Each line of data below must be printed exactly as written, with any pictures removed.
◇ ◇ ◇ ◇
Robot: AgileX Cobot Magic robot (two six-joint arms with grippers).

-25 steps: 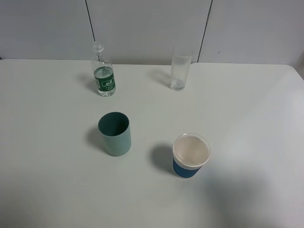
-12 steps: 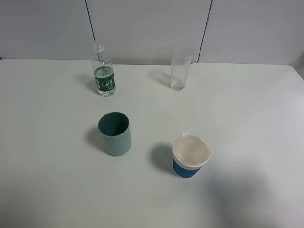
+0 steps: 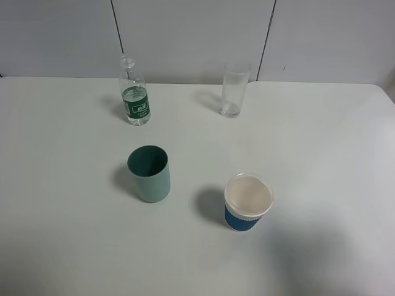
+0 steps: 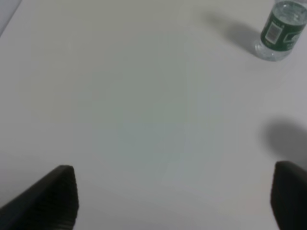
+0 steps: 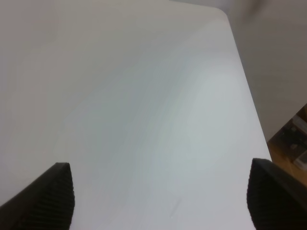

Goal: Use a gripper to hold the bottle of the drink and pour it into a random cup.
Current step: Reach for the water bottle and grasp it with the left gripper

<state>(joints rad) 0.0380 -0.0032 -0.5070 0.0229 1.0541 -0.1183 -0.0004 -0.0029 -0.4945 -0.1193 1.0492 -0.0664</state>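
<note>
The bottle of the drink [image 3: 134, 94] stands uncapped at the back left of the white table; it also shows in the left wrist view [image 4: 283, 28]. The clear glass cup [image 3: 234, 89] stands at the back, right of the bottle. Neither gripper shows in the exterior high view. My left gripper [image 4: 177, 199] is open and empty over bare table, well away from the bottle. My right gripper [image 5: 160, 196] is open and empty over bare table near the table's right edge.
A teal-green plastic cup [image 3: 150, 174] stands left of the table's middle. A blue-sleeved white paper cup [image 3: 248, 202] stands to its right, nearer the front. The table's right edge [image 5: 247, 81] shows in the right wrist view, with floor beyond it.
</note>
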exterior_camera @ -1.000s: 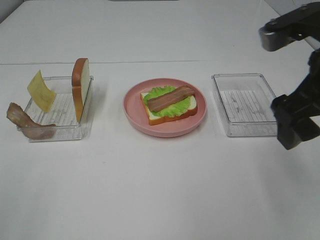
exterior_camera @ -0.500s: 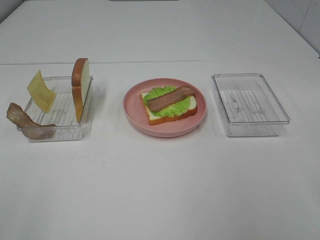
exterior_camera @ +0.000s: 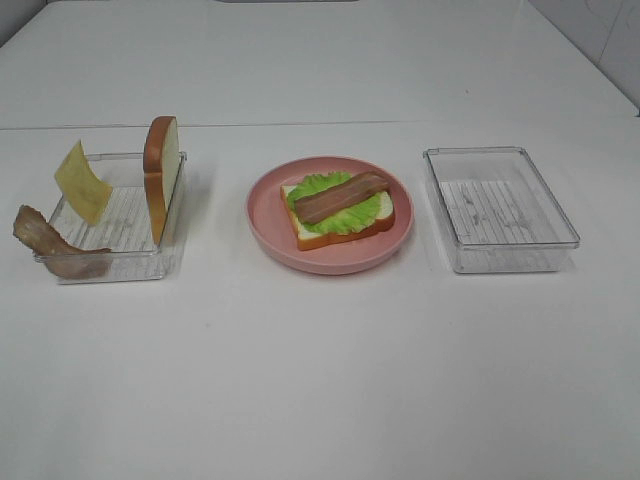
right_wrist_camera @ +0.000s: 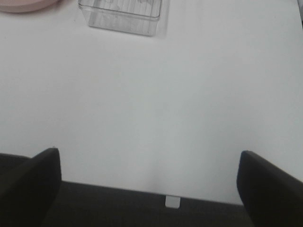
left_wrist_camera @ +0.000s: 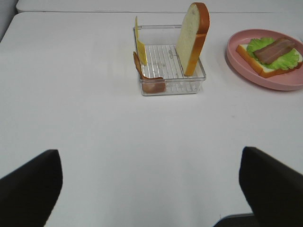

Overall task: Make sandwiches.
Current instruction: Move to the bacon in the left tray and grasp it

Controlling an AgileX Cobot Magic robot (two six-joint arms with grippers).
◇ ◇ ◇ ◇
> [THE COMPLETED TASK]
Robot: AgileX Cobot Magic robot (two six-joint arms with grippers).

-25 steps: 
-12 steps: 
+0 steps: 
+0 steps: 
+0 steps: 

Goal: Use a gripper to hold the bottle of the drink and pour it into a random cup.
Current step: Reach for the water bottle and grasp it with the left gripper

<state>(joints rad) 0.0380 -0.0032 -0.5070 0.0229 1.0541 -0.1183 -0.0004 -0.0029 -0.4945 -0.1193 1.0492 -0.0664</state>
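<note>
The bottle of the drink [image 3: 134, 94] stands uncapped at the back left of the white table; it also shows in the left wrist view [image 4: 283, 28]. The clear glass cup [image 3: 234, 89] stands at the back, right of the bottle. Neither gripper shows in the exterior high view. My left gripper [image 4: 177, 199] is open and empty over bare table, well away from the bottle. My right gripper [image 5: 160, 196] is open and empty over bare table near the table's right edge.
A teal-green plastic cup [image 3: 150, 174] stands left of the table's middle. A blue-sleeved white paper cup [image 3: 248, 202] stands to its right, nearer the front. The table's right edge [image 5: 247, 81] shows in the right wrist view, with floor beyond it.
</note>
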exterior_camera @ -1.000s: 
exterior_camera @ -0.500s: 
exterior_camera @ +0.000s: 
right_wrist_camera @ +0.000s: 
left_wrist_camera @ +0.000s: 

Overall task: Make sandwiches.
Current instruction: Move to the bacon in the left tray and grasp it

Controlling an AgileX Cobot Magic robot (two six-joint arms with grippers).

This completes the exercise.